Stored items
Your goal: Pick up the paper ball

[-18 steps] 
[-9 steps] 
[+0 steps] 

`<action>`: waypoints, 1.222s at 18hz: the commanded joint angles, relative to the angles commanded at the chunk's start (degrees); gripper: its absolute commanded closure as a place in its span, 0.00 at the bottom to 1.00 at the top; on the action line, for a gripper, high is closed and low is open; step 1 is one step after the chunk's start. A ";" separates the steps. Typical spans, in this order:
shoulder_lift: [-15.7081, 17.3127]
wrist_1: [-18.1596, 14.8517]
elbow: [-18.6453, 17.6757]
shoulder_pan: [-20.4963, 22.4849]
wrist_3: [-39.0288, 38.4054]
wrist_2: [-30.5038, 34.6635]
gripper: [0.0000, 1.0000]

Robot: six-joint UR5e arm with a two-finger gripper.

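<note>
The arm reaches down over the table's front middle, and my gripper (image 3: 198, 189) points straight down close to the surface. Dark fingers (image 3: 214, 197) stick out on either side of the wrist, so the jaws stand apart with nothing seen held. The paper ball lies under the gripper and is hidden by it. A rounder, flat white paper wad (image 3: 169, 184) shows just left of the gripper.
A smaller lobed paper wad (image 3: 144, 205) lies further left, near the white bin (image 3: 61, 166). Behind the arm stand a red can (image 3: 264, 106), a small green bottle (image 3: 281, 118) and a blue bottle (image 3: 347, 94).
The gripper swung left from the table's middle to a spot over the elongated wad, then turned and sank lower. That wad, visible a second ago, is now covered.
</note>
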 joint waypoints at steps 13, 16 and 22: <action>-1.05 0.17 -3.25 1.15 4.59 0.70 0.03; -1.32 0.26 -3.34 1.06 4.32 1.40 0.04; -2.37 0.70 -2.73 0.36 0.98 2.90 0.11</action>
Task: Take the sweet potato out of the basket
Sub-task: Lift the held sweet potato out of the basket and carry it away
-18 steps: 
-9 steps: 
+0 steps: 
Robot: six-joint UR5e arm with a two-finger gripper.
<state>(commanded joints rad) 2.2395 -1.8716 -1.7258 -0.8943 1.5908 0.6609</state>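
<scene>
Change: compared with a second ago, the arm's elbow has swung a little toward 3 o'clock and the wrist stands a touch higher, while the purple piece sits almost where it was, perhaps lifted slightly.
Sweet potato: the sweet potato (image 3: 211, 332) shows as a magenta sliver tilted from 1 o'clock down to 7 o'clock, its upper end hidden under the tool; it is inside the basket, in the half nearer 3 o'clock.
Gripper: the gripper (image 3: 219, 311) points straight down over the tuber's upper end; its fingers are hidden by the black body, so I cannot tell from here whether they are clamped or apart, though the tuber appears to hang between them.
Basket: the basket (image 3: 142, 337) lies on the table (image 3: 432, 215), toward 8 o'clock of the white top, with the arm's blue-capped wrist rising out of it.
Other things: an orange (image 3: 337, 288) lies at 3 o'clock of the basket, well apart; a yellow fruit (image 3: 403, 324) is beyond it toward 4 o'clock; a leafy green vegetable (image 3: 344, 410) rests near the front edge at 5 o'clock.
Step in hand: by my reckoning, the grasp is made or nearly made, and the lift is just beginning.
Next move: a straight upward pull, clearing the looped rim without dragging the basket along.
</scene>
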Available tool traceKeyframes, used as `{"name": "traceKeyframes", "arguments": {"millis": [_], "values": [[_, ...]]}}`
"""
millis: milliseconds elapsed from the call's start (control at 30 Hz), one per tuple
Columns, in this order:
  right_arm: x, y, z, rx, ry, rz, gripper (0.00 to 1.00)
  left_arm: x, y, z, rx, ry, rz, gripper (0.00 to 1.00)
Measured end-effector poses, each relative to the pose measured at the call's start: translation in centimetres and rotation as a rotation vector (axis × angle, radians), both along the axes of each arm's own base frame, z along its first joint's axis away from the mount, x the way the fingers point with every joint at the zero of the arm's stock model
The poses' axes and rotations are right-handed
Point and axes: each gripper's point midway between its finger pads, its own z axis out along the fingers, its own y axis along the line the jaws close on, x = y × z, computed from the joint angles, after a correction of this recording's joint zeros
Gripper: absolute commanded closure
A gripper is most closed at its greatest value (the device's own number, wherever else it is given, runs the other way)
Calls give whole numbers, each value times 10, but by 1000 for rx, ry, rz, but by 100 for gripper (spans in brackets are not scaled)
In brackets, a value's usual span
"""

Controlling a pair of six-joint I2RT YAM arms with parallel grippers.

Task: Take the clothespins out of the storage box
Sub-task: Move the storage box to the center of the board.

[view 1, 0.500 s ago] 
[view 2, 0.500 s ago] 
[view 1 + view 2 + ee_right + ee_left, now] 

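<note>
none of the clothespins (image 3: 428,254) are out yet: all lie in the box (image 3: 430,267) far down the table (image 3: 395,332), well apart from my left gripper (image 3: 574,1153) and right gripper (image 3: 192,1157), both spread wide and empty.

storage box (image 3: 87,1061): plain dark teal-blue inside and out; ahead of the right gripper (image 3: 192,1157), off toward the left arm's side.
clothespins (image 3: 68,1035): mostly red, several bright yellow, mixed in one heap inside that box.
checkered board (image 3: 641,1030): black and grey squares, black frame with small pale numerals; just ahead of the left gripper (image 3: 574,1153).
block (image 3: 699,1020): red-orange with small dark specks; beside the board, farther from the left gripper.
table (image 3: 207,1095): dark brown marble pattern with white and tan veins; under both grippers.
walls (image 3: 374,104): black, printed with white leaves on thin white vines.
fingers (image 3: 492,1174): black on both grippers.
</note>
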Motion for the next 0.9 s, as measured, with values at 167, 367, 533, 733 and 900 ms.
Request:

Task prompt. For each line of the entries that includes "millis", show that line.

Response below.
Available tool traceKeyframes, used as `{"name": "traceKeyframes", "arguments": {"millis": [_], "values": [[_, ...]]}}`
millis: milliseconds elapsed from the call's start (control at 30 Hz), one per tuple

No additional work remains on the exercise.